La ricerca sul mercato del macero

Marco Frey della Scuola Superiore Sant’Anna di Pisa ha presentato i risultati di una ricerca che analizza il contesto relativo al mercato del macero nel panorama nazionale e internazionale. Due eventi, in particolare, hanno inciso sullo scenario: nell’agosto 2017, la chiusura del mercato cinese alle importazioni di rifiuti e più di recente la pandemia.

La decisione della Cina ha avuto un impatto negativo soprattutto a livello europeo, mentre in Italia l’andamento della raccolta differenziata di carta e cartone è passato da 3,38 trilioni di tonnellate nel 2018 a 3,52 nel 2019 (con una crescita di circa il 4%). Anche nel nostro Paese si è peraltro registrata una riduzione dell’export del 4,6%, ma inferiore a quella dell’Europa, che ha avuto un calo dell’11,3%. Per tutti è nata la necessità di individuare nuovi mercati di sbocco.

La differenza tra Europa e Italia si è confermata anche durante la pandemia: a livello europeo c’è infatti stato un calo del 2%, mentre nel nostro Paese è stato solo dello 0,6%. “In Italia il settore cartario è stato considerato essenziale con impianti che sono rimasti aperti – ha spiegato Marco Frey – Questo ha permesso di ridurre l’impatto dello shock. Si è registrato un calo delle quotazioni nella fase iniziale, che sono poi tornate a crescere”.

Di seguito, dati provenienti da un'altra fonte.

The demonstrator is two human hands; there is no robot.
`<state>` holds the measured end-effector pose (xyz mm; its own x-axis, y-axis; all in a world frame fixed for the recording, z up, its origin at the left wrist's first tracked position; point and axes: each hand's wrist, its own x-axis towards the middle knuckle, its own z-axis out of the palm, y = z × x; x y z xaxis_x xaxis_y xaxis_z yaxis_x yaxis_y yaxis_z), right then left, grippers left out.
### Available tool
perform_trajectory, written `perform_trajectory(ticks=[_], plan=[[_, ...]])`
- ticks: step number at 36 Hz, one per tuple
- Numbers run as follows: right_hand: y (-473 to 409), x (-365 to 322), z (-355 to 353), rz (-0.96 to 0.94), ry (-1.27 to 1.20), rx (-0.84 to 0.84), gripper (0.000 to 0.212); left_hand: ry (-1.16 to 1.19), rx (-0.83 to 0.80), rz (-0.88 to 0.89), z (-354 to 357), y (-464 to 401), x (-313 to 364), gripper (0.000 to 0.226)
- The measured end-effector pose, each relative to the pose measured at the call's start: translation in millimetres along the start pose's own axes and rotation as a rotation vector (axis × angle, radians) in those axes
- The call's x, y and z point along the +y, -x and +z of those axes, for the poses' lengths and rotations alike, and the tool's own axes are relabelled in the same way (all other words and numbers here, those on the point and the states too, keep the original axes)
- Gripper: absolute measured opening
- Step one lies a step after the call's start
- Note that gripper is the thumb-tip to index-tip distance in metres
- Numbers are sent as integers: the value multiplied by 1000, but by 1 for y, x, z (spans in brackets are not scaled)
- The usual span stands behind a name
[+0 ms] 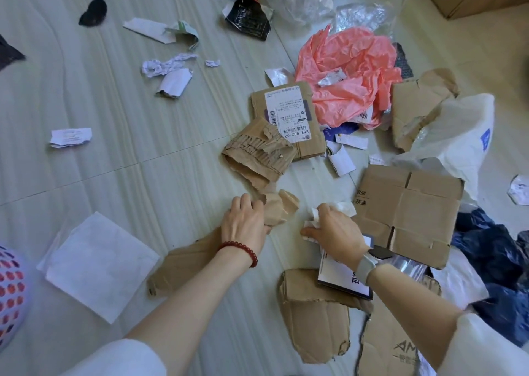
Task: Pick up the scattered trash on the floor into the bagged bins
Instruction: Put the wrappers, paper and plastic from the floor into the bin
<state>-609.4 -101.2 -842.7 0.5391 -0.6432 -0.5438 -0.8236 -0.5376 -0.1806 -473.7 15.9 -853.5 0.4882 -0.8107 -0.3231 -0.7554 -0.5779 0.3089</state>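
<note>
Nearest, at six o'clock, a torn brown cardboard slab [315, 315] lies flat on the pale floor [114, 146]. Above it, the left hand [244, 224] has its fingers curled around a crumpled brown paper scrap [280, 206], while the right hand [333, 232] grips white crumpled tissue [345, 205]. At one o'clock sits a pink crumpled plastic bag [349, 75].

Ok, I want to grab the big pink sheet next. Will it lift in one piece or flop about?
The pink sheet looks thin and heavily crumpled, so it will probably flop and drape. It seems light for its size. The scrap of paper lying on it may slide off.
</note>
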Motion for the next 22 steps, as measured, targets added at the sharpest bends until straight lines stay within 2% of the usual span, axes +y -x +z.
perform_trajectory(ticks=[3,6,12,19,22], plan=[[1,0,2,-8,-20,-1,35,36,-11,55,-3,6,-3,13],[2,0,4,-36,-14,20,27,149,-3,37,-12,13,-7,11],[13,1,4,-104,58,121,27,466,-70,-105,-36,14,-24,33],[20,0,13,25,-20,150,23,672,-37,-194,-63,22,-46,34],[23,-4,17,57,-2,168,12,671,-39,-205,-68,27,-54,33]])
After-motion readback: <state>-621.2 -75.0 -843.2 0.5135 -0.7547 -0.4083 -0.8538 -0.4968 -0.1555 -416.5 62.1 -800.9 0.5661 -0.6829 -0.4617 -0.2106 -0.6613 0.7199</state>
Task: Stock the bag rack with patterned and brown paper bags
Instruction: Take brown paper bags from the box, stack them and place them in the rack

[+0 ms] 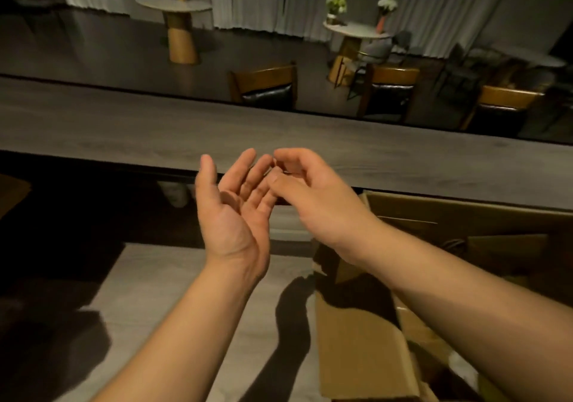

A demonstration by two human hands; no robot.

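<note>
My left hand (232, 206) is held palm up in front of me, fingers spread, holding nothing. My right hand (310, 194) hovers beside it with curled fingers touching the left fingertips; nothing shows in it. Both hang over the near edge of a long grey wooden counter (124, 129). At the lower right an open cardboard box (356, 339) stands on the floor, with brown paper bags (502, 249) inside it, one showing a twisted handle. No bag rack and no patterned bags are in view.
Beyond the counter stand wooden chairs (263, 82) with dark seats and two round pedestal tables (183, 29), one with potted plants (336, 6). White curtains hang at the back. Pale floor (173, 293) lies below my arms, dark shadow at the left.
</note>
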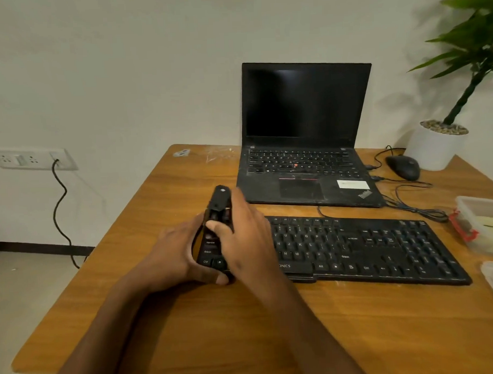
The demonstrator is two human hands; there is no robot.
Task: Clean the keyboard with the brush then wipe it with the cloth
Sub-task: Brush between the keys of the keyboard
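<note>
Risk item: your right hand (241,237) grips the black brush (219,207) over the keyboard (367,249) at frame centre, left hand (180,259) clasping its end; hard strokes may dislodge keycaps.

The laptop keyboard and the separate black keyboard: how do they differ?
The separate keyboard is wider and lies nearer the person; the laptop keyboard is built in, farther back. The laptop keyboard has a red dot; the separate one shows none. Both hands are on the separate keyboard only. Both are black.
</note>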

In Italia, il consumo interno di macero è aumentato, come anche il valore dell’e-commerce. Le crisi hanno comunque evidenziato alcune criticità della filiera e le condizioni hanno reso il mercato instabile e volatile. Le criticità sono state soprattutto i rischi legati alla mancata diversificazione degli sbocchi di destinazione del macero e delle fonti di approvvigionamento di materie prime, la necessità di potenziare la logistica e i trasporti, la gestione troppo onerosa per gli scarti di lavorazione provenienti dagli impianti di recupero e dalle cartiere, sommati ai costi elevati per l’energia.

 

Le otto aree di intervento

I profili di intervento identificati sono:

  1. diversificazione dei mercati di sbocco dell’export;
  2. aumento della capacità produttiva interna;
  3. sviluppo di nuove applicazioni per l’utilizzo del macero e incentivazione all’utilizzo di prodotti contenuti nei materiali riciclati;
  4. diversificazione delle fonti di approvvigionamento di fibre vergini;
  5. miglioramento della logistica;
  6. diversificazione delle modalità di trasporto;
  7. sviluppo di soluzioni impiantistiche innovative;
  8. utilizzo di fonti di energia alternative.

“Queste misure e intenti dovrebbero trovare incentivo e regolamentazione a livello normativo – ha concluso Frey – Il settore è sano e ha una dinamica di aumento della capacità produttiva da valorizzare, con particolare attenzione al profilo energetico”.